8. Considering the facts and circumstances of the case as mentioned herein above and the Judgments of the Apex Court in the cases of State Bank of Hyderabad vs. Town Municipal Council (supra) and Sajjan Kumar vs. Ram Kishan, (supra) I find that the learned Judge was not justified to refuse the leave to amend the plaint. The amendment sought was clarifactory to rectify an obvious typographical error in the relief clause.
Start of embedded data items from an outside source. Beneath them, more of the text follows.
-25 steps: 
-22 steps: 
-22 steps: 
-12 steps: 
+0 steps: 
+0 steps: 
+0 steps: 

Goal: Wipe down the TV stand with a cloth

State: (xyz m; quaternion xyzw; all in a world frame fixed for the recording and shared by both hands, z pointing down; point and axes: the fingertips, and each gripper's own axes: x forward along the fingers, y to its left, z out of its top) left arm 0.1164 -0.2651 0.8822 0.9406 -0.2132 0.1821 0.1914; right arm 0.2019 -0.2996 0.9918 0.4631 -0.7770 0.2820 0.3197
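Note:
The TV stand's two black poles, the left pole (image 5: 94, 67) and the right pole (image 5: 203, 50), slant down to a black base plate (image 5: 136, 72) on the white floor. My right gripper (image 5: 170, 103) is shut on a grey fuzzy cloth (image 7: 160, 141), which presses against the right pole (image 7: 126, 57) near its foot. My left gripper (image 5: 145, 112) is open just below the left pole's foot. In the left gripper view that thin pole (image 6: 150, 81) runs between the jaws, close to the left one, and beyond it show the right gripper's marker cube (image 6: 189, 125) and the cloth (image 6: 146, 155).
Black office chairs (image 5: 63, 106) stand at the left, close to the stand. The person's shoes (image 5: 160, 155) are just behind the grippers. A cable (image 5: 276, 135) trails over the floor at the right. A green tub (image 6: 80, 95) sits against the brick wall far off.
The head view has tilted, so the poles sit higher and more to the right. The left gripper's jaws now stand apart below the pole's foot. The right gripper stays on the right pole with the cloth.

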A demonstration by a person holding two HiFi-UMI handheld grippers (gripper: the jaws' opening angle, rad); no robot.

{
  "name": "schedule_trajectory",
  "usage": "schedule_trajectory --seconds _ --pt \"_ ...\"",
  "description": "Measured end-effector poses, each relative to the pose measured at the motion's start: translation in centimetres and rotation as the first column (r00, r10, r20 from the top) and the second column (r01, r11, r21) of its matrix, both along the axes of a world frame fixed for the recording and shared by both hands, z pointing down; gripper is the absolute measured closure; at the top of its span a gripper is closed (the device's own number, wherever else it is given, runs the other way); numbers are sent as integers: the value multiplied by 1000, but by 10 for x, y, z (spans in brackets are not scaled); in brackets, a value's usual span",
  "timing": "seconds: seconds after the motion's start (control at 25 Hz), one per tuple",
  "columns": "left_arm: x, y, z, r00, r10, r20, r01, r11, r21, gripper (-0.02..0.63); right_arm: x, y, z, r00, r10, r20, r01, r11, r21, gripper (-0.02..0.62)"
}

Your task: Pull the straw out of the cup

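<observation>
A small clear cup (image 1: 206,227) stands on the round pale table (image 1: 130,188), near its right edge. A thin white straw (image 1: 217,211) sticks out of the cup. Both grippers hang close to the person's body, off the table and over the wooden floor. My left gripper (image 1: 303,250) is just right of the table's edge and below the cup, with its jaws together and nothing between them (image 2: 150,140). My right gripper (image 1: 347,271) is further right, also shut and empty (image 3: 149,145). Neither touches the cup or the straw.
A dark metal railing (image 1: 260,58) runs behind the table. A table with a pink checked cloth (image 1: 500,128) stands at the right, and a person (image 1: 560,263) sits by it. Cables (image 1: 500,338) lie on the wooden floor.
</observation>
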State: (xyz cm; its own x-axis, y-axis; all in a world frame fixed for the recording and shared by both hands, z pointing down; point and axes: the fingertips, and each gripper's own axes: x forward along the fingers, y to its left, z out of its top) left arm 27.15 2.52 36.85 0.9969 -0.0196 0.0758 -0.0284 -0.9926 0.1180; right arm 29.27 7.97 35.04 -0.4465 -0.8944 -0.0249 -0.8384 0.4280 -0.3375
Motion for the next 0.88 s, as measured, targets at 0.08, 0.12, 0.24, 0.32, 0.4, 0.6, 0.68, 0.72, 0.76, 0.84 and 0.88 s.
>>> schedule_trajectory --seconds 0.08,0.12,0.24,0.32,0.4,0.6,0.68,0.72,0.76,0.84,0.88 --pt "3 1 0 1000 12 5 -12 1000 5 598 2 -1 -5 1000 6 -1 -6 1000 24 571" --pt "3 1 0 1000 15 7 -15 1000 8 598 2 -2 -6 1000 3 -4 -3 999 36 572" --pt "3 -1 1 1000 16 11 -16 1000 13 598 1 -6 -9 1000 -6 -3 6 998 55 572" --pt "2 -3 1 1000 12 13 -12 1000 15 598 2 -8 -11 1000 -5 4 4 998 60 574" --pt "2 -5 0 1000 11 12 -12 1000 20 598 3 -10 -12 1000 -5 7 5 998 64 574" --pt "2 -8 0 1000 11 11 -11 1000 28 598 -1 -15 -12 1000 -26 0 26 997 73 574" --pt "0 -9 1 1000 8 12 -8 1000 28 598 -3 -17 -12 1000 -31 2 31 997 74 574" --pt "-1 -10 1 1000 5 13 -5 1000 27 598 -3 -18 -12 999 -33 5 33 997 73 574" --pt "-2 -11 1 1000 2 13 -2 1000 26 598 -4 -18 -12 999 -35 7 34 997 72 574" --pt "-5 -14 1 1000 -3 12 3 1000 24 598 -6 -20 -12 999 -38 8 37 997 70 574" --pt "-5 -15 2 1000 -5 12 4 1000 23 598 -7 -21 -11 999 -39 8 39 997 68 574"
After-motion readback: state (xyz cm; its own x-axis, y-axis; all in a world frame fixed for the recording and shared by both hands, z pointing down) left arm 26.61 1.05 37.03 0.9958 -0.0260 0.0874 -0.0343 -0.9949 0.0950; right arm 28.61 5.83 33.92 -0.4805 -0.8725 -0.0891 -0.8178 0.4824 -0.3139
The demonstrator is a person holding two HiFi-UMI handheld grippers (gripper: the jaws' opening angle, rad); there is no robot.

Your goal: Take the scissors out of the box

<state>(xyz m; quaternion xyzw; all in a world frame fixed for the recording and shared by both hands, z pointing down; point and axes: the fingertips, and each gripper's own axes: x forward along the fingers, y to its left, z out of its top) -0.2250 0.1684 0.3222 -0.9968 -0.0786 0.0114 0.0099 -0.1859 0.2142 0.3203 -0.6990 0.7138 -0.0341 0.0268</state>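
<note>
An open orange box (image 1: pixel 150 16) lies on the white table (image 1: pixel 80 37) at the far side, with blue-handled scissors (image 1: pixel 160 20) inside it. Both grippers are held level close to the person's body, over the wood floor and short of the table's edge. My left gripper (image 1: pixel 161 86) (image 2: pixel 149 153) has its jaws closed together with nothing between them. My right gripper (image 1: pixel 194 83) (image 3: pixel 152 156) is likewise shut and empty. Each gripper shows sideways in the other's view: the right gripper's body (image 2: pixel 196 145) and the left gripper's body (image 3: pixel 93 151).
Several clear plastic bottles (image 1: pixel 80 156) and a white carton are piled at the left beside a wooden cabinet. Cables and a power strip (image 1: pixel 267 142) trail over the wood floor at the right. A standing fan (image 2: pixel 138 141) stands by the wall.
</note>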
In the facts and circumstances of the case, I find that the learned Judge has acted with material irregularity whilst passing the impugned Order which cannot be sustained and deserves to be quashed and set aside. 9. In view of the above, I pass the following:- ORDER (i) The impugned Order dated 29.08.2011, is quashed and set aside. (ii) The application for amendment filed by the Petitioner dated 24.06.2011 is allowed. (iii) The Petitioners are allowed to amend the plaint in the manner as prayed for. No doubt, the Respondents would be entitled to file their additional written statement in the light of the observations made herein above in accordance with law. (iv) Rule is disposed in the above terms. (v) Petition is disposed of accordingly with no orders as to costs.